Beyimiz uzunca bir aradan sonra 'İBB' eksenli gündemle nihayet arz-ı endam eyledi.

Hadi, 'uzunca bir süre' deyip bırakmayalım. Ete kemiğe büründürelim. Dört buçuk yıl aradan sonra!

Karda yoktu, selde yoktu, depremde yoktu...

Kıskanılacak tatilleriyle gündem oldu...

Yabancı büyükelçilerle ihtişamlı yemek sofralarında poz verdi.

Bir süre cumhurbaşkanlığı adaylığı peşinde koştu. Cesaret edip aday olamadı.

Sonrasında yardımcılığa tav oldu.

Ama kaybetti!

Derken CHP genel başkanlık koltuğuna göz dikti, bu uğurda da hayli ter döktü. İstanbul'un yolunu unuttu.

Yine cesaret edip aday olamadı. Ama Özgür Özel üzerinden partiyi ele geçirmeyi başardı! Nasıl başardığını da cümle alem biliyor. Az gitti uz gitti dere tepe düz gitti derken seçim kapıya dayandı. Şunun şurasında dört ay sonra beyimiz İstanbullunun önüne konulacak sandıkta hesap verecek.

Hal böyle olunca da nihayet İstanbul'u hatırladı. Eli kulağındadır, çarşı-pazar turneleri bugün yarın başlar. Reklam, tanıtım, algı işleri için ajansa hayli kabarık bir bütçe tahsis edilmiş. Rakamı duyanın dudakları uçuklar. Yeri gelmişken hatırlamakta fayda var; beyimizin reklam bütçesi deprem bütçesinden fazlaydı.

Bu arada Sayıştay'ın İETT raporu çıktı ortaya. İETT borçlanma limitini tam iki buçuk milyar lira aşmış. Aşılan kısım iki buçuk milyar lira!
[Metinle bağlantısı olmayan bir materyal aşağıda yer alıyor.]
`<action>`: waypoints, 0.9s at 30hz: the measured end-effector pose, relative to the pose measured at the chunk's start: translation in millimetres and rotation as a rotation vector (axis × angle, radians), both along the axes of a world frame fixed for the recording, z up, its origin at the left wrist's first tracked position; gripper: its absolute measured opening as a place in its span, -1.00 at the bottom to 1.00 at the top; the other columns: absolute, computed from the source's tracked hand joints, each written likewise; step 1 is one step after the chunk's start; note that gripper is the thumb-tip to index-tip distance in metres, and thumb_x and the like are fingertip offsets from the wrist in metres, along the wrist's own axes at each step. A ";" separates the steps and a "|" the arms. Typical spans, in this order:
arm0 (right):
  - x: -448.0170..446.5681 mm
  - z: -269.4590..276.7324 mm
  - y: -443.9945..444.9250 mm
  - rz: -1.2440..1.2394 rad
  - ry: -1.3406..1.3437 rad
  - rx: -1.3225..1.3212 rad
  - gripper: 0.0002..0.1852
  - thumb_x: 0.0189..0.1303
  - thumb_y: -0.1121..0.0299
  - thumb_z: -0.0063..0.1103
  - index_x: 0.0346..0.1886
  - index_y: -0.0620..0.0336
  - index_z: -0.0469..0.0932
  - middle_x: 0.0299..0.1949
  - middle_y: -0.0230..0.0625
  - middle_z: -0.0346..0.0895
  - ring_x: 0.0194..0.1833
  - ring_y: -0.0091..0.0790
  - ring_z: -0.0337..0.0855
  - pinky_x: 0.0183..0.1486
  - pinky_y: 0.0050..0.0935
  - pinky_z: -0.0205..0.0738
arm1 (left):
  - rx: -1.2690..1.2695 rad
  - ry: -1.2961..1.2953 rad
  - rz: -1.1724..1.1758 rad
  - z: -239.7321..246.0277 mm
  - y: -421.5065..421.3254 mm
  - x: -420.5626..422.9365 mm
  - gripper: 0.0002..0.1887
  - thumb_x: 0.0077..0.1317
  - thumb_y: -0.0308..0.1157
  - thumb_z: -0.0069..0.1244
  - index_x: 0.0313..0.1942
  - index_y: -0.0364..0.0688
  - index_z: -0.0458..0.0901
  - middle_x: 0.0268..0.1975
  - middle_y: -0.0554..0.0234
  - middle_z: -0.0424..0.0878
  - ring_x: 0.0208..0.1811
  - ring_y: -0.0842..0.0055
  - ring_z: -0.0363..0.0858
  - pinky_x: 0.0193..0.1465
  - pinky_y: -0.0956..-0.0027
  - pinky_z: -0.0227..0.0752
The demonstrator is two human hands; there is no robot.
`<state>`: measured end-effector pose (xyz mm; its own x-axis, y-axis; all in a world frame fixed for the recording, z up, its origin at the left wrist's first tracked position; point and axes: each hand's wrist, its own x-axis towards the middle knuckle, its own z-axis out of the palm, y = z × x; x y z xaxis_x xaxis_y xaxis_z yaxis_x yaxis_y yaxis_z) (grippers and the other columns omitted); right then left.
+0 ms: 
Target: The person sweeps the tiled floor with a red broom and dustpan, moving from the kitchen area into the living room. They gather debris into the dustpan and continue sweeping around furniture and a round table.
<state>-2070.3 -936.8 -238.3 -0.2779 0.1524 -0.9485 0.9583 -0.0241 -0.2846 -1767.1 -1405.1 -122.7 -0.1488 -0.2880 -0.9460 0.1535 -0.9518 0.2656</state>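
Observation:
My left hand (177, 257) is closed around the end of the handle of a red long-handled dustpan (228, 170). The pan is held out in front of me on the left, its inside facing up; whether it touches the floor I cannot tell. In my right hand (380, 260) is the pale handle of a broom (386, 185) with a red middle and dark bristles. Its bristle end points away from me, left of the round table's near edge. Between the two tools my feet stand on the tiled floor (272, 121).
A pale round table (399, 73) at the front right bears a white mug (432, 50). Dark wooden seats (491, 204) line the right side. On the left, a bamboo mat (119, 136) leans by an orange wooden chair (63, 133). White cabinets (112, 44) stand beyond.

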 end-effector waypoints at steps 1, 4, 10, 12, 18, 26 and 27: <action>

Aşılmayanı siz hayal edin. Otobüslerin hali de ortada. Taşıma ücretlerine yapılan fahiş zamlar da!

İETT bu borçlanmayla filosuna yüzlerce yeni, gıcır gıcır otobüs alabilirdi!

Göstermelik birkaç metrobüs alındı, onlar da ilk seferde yolda kaldı.

Bir İstanbullu olarak sorayım o vakit! İETT borç aldığı bu kadar parayla ne yaptı Nereye gitti bu para Otobüs nerede, para nerede...

Hatırlarsanız İETT'nin bakım onarım ihalesini İmamoğlu'nun has adamı ve son seçimde de milletvekili 'yaptığı' Özgür Karabat'ın mali müşavirliğini üstlendiği firma almıştı. Dört milyar liralık ihale! İmamoğlu kurultay sonrası Karabat'ı CHP'nin saymanlığına getirildi. Saymayı biliyor adam.